Summer in the Marsh

“And so with the sunshine and the great bursts of leaves growing on trees, I had that familiar conviction that life was beginning over again with the summer.”
― F. Scott Fitzgerald

What began as an impulse last fall to go into the marsh to photograph the graceful movement of the withering cattails turned into an eight month project that now spans four seasons. I have appreciated the beauty of this marsh for years, but until I started to pay closer attention, I didn’t realize how many of its nuances and changes through the seasons that I had been missing.

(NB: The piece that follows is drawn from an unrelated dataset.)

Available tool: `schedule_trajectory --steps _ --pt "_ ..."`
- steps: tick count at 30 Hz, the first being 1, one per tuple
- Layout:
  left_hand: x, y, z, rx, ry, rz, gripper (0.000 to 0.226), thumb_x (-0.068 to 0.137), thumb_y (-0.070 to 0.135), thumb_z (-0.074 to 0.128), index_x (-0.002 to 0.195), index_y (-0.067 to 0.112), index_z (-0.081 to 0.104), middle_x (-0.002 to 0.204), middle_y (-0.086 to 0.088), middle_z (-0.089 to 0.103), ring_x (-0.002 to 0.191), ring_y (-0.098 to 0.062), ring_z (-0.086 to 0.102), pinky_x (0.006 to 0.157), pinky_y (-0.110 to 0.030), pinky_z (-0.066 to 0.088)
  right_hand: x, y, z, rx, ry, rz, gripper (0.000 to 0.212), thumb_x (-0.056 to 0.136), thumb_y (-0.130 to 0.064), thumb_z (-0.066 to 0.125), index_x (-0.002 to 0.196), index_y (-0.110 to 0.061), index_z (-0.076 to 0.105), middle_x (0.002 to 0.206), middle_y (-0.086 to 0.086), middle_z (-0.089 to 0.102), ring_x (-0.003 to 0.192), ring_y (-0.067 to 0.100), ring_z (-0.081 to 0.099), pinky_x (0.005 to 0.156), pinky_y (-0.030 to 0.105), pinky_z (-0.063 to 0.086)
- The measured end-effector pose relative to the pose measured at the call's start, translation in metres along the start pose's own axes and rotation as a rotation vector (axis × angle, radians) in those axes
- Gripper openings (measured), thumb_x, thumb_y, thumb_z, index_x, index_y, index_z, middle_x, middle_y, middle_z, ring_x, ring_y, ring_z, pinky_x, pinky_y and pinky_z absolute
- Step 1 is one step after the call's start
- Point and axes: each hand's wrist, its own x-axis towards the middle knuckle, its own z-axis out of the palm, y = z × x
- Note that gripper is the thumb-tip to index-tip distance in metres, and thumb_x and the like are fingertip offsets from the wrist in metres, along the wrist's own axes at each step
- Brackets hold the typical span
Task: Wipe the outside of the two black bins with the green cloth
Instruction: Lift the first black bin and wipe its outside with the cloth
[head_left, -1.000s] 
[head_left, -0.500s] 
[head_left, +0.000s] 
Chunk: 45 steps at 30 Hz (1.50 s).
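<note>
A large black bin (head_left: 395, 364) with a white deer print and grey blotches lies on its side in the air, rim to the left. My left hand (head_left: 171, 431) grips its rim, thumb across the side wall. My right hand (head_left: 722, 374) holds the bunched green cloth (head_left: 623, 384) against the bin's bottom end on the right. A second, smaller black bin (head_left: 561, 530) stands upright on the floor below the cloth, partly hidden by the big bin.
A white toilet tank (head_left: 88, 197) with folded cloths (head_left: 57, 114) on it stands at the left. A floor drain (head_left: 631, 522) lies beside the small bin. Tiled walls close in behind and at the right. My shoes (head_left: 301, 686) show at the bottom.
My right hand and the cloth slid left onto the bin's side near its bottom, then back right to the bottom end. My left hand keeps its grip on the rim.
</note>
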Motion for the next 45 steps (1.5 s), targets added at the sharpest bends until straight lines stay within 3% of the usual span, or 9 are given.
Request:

And I am sure there are countless more I have yet to catch, even now. (more…)

Spring Comes Slowly

‘Tis a month before the month of May, and the Spring comes slowly up this way. — Samuel Taylor Coleridge

Spring in the marsh is about patience and attention to details. While elsewhere, the crocus, daffodils, tulips, and crabapples are in colorful profusion, spring has a much more austere arrival in the marsh.

Over the last month, I made four treks into the same wetlands I filmed this past fall and winter. I’ve always appreciated the beauty of the marsh, but have never paid as close attention to its chronology of changing seasons until I began this project. Looking for signs of new growth in early April felt like a needle-in-a-haystack search. I was sure that spring would mean the cattails would be bursting forth in green, or at least showing some bare signs of emerging from the ground anew. Silly me. Ironically, I found that this time of year, when everything is blooming outside the wetlands, the marsh cattails and grasses are actually more brittle and decayed than any other season I’ve witnessed yet.

I don’t know why I expected spring to burst forth from the center outwards, but I did. What I saw instead was that new growth seemed to be working its way in to the marsh from the fringes, from the treetops down and from the edges inward. Once again, Mother Nature showed me that what she can conjure up is far better than what I can imagine.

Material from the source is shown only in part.